The Price of Not Paying Your Crew
A month ago, Amanda Palmer got a lot of bashing from her fans and people who don’t even know her when she, once again, turned to her fans to ask for some help on her tour.
She put a call out for “professional-ish horns and strings” players to join her Grand Theft Orchestra tour. In return, she promises to “feed you beer and hug/high-five you” instead of payment. Musicians got enraged by this move after she just received 1.2M from a crowdfunding site, Kickstarter. In her interview with the New York Times, she said it would cost her about $35,000 if she hires extra musicians and that she can’t afford it.
Here’s the top comment of her blogpost:
“I’ve been a professional touring musician for 23 years, and I’ve never heard of you until today. With all due respect, your request for free labor sounds like a promotional gimmick dreamed up by a corporate republican who has no concept of the history of working people in this country. “
Ouch. So true. Good thing Amanda Palmer changed her mind and learned her lesson.
Whether you’re a musician, or a filmmaker, or an entrepreneur, it’s best that you pay your crew. It’s the fair thing to do. If you’re broke, borrow money to pay your crew. If you can’t borrow money, don’t even start that project. But if you’re willing to give “FREE” a try, make sure you’re ready for the ff:
Not getting the upper hand. If you don’t pay people, you are their slave. If you pay them, well…they become your workers. Ideally, decent workers you can rely on. If you won’t pay them, you will have a very difficult time adjusting to their schedule and they could even back-out anytime they want without any explanation.
Saying yes to their requests in the future. If you used a friend for a project without paying him anything, he will likely consider this as an “investment”. Later on in life, he will ask you a favor and you simply can’t say no because that’s what friends do- help each other. Yes, there are some who just help without any malice but they’re rare creatures.
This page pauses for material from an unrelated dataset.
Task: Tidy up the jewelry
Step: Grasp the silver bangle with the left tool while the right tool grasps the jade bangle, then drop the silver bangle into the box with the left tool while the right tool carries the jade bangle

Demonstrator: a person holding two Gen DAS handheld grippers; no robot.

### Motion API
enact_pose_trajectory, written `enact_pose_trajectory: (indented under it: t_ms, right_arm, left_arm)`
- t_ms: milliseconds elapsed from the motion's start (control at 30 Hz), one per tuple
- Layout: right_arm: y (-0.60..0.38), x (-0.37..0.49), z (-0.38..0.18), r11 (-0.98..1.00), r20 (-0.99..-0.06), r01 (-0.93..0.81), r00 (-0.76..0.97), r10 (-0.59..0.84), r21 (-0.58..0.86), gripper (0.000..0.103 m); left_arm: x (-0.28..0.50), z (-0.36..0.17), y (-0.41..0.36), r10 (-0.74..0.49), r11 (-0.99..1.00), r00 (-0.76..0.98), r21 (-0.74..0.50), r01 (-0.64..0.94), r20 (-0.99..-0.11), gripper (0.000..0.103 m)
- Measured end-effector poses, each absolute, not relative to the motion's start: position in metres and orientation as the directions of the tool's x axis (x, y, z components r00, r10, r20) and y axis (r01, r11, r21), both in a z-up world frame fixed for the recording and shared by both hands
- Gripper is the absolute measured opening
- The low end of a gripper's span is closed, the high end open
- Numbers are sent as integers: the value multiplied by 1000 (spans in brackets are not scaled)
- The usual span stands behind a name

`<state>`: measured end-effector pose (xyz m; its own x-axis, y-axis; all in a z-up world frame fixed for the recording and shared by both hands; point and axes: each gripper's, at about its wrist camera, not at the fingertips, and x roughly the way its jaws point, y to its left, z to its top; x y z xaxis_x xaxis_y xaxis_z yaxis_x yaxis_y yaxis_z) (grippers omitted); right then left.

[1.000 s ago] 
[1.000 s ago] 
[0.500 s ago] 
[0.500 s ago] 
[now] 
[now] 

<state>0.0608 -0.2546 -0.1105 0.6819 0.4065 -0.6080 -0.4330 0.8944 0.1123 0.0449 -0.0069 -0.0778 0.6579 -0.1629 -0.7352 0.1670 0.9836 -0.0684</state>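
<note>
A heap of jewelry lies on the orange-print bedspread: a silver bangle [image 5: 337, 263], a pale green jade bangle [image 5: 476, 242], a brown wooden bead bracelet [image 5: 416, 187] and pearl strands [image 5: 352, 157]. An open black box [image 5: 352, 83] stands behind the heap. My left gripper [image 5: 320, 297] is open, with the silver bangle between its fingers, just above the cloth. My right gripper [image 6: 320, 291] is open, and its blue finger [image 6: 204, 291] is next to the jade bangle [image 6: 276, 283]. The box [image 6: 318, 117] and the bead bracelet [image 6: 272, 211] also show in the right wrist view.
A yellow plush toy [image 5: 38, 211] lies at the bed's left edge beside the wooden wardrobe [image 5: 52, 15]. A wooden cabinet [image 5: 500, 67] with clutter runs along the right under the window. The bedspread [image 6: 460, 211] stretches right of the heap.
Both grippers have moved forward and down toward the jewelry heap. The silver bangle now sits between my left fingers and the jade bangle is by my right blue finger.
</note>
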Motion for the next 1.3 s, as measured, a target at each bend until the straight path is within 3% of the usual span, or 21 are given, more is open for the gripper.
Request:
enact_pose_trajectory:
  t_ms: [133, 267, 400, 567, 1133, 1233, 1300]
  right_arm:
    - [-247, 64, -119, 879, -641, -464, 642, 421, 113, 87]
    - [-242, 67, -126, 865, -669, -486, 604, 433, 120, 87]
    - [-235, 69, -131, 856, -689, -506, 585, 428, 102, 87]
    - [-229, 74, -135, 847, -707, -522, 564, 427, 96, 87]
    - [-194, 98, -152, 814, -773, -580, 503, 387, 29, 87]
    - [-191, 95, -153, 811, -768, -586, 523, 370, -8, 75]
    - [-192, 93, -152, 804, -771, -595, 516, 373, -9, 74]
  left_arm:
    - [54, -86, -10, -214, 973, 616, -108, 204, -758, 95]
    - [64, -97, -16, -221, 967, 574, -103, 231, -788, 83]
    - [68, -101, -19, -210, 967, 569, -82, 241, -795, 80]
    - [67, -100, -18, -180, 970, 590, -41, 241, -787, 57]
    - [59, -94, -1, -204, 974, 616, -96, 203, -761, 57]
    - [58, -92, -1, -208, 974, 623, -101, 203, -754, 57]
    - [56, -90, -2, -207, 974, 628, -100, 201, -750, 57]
Acting nice 24/7. You have no right to act stern if you’re not paying your crew…unless maybe you’re a big shot like Lars Von Trier or Spielberg. If you pay them, you can just be yourself.
Not having anyone to blame. If something goes wrong, let’s say while you’re filming the soundman forgets to record a half-day’s worth of work or the camera man drops your camera, it’s much easier to make people accountable of their shortcomings. The soundman could pay the damage he has caused so you can do a reshoot.
Being okay with whatever they’re willing to give. So let’s say you’re creating a set for your pictorial and then you noticed that your set designer is using a much darker shade than what you expected. If you got him for free, he could just laugh and say “sorry dude”. But if he’s paid, then he’s not laugh. He’d get serious, say “sorry”, and rush back to the nearest hardware. He’d try to fix everything so you will approve it.
Before you ask help from friends and fellow professionals, think again. Think hard. If you’re up for some ass-kissing and being Mr. Nice Guy all the time for your project, then sure, give it a try. But you’ve been warned;-)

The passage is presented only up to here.